Ingredients:
- 1 lb lean ground turkey or 93% lean ground beef
- 1 tbsp olive oil
- 1 tbsp chili powder
- 1 tsp smoked paprika
- 1/2 tsp garlic powder
- 1/2 tsp salt
- 1/4 tsp black pepper
- 8 corn tostada shells
- 1 cup fat-free refried beans
- 3 cups shredded iceberg or romaine lettuce
- 2 cups Roma tomatoes, finely diced
- 1/2 cup crumbled cotija cheese
- 1/4 cup plain Greek yogurt
- 1 small red onion, finely diced
- 1 medium avocado, sliced
- Fresh cilantro leaves
Instructions:
- Heat olive oil in a 12-inch skillet over medium-high heat.
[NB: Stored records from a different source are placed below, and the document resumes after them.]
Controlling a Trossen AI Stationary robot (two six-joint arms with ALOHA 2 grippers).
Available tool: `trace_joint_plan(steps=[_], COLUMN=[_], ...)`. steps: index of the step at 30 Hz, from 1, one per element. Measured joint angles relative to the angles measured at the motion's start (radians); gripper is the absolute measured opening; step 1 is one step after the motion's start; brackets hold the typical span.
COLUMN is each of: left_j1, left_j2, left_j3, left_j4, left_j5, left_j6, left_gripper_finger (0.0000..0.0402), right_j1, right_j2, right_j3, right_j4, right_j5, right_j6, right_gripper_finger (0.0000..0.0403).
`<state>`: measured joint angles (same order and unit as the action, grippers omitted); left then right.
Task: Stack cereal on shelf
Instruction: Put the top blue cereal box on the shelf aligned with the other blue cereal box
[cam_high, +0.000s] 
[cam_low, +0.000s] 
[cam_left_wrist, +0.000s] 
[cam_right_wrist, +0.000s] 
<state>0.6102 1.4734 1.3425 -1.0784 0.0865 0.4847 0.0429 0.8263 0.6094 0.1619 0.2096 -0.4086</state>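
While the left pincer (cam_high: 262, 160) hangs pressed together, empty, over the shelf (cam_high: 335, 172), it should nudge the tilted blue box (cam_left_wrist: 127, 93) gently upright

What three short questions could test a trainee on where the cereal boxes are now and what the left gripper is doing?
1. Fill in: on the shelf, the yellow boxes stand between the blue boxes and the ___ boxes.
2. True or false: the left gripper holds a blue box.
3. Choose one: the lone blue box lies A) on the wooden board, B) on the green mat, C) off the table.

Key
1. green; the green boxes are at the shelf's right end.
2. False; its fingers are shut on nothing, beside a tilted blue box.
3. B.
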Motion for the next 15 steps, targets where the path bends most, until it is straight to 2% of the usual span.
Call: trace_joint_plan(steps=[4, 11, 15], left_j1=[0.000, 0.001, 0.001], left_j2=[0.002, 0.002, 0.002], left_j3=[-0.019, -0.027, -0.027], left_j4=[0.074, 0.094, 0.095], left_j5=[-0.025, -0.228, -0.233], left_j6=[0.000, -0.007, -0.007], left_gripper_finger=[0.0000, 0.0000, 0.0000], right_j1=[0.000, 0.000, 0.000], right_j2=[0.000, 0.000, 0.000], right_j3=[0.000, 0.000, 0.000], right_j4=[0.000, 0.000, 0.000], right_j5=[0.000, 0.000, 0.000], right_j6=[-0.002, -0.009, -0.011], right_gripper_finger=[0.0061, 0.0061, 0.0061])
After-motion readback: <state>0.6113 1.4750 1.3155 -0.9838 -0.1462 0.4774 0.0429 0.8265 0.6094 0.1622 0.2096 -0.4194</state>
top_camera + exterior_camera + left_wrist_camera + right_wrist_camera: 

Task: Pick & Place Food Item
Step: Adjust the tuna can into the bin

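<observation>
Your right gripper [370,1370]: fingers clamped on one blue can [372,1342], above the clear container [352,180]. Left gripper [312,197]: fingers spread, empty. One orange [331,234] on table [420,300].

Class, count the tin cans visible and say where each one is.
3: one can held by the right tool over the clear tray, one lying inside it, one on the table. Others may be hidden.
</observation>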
Add the ground meat, breaking it apart with a spatula, and sprinkle in the chili powder, paprika, garlic powder, salt, and pepper. Cook for 7–10 minutes until browned.
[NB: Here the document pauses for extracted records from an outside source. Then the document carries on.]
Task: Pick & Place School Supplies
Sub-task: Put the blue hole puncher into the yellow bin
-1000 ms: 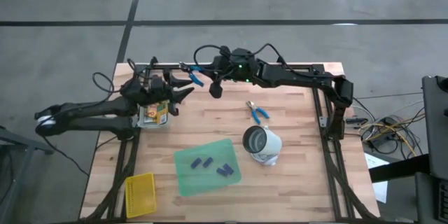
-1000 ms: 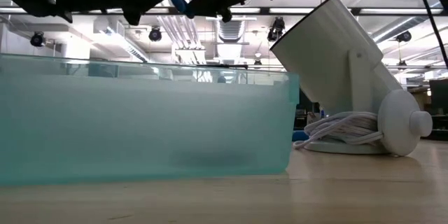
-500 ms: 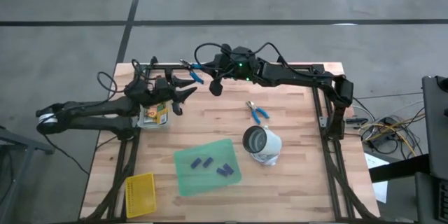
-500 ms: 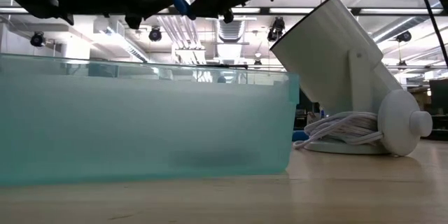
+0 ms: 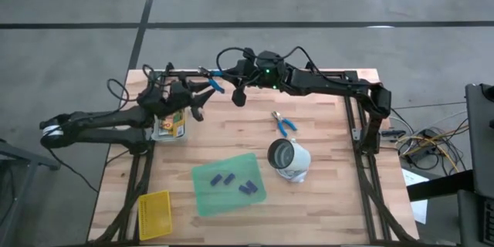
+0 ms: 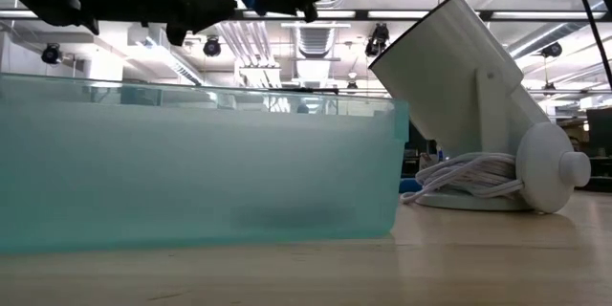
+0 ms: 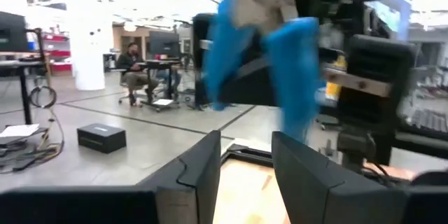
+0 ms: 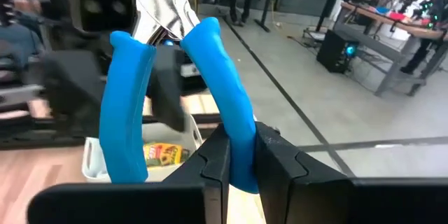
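The blue-handled tool [image 5: 214,85] hangs in the air over the table's far edge, toward 11 o'clock from the table's middle, one handle pinched tight in the right gripper [image 8: 236,155], its metal head [image 8: 162,0] pointing away from the wrist and its 2 blue handles spread apart; the left gripper [image 5: 197,105] sits just at 7 o'clock of it, fingers [image 7: 199,171] parted with nothing between them, the blue handles looming right in front of its camera; beneath the left arm a pale bin [image 5: 158,134] holds a yellow-and-green crayon box [image 5: 173,126]; a 2nd blue-handled tool [image 5: 283,123] lies flat on the wood at about 1 o'clock from the table's middle, well apart from the 1st; just at 6 o'clock of that one a white lamp [image 5: 289,159] lies tipped over, its cord coiled at the base in the low view; toward 7 o'clock the translucent green sheet [image 5: 207,198] carries several purple-blue pieces [image 5: 223,178]; at the near-left corner, 8 o'clock, the yellow mesh basket [image 5: 153,214] rests on the table [image 5: 324,208].
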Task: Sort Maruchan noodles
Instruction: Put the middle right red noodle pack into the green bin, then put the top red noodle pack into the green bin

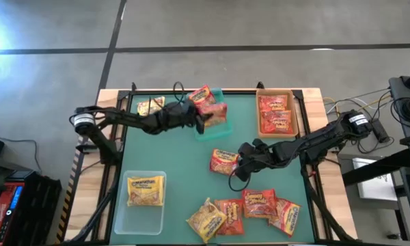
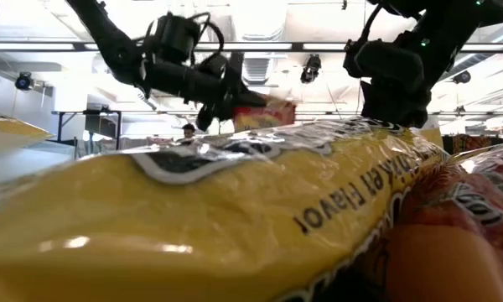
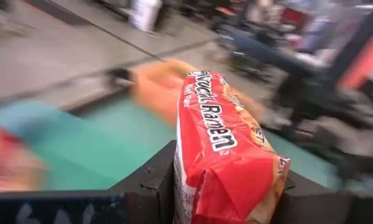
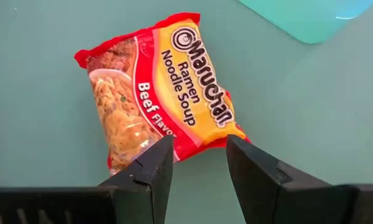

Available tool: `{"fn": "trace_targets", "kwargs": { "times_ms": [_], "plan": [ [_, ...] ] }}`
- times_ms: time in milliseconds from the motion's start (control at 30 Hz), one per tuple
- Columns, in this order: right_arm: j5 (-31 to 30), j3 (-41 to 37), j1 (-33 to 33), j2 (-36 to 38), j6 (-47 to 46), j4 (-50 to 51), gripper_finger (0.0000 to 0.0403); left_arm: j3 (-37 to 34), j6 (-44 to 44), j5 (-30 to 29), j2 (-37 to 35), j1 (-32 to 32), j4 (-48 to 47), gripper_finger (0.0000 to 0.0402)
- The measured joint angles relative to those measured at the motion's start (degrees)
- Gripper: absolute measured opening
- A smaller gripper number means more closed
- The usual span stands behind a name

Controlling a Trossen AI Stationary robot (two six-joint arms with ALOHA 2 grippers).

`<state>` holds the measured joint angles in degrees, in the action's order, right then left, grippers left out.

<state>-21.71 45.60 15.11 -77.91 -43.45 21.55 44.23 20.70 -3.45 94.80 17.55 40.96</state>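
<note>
- High view: sort approx half done. Tan rectangular bin [image 1: 295, 113] has two red packets; clear plastic bin [image 1: 120, 205] has one yellow crinkly packet [image 1: 145, 190]; teal bin [image 1: 225, 127] has a red one. Left: loose pile of red and yellow packets [image 1: 242, 212] at near edge, one yellow packet [image 1: 150, 106] at far-left corner.
- Low view: big yellow packet fills the front; arms above, little else to tell.
- Left wrist view: left gripper [image 3: 227, 186] clamped on red crinkly ramen packet [image 3: 221, 149], held upright btw both fingers, off the mat.
- Right wrist view: right gripper [image 4: 199, 163] jaws apart, holding nothing; red-and-yellow beef-flavor packet [image 4: 158, 93] flat on teal mat [image 4: 298, 124], its near edge just btw the fingertips.
</note>
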Motion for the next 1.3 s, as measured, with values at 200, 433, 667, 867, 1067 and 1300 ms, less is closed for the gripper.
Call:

- While the meat cooks, shred the lettuce and dice the tomatoes. Combine them in a large mixing bowl to create a balanced salad base.
- Lay the tostada shells on a flat surface and spread 2 tbsp of warmed refried beans across the center of each shell.
- Top the beans with a generous scoop of the seared protein, pressing it slightly into the beans to secure it.
- Pile the lettuce and tomato mixture on top of the meat. Finish with a sprinkle of cotija cheese, a dollop of Greek yogurt, a slice of avocado, and fresh cilantro.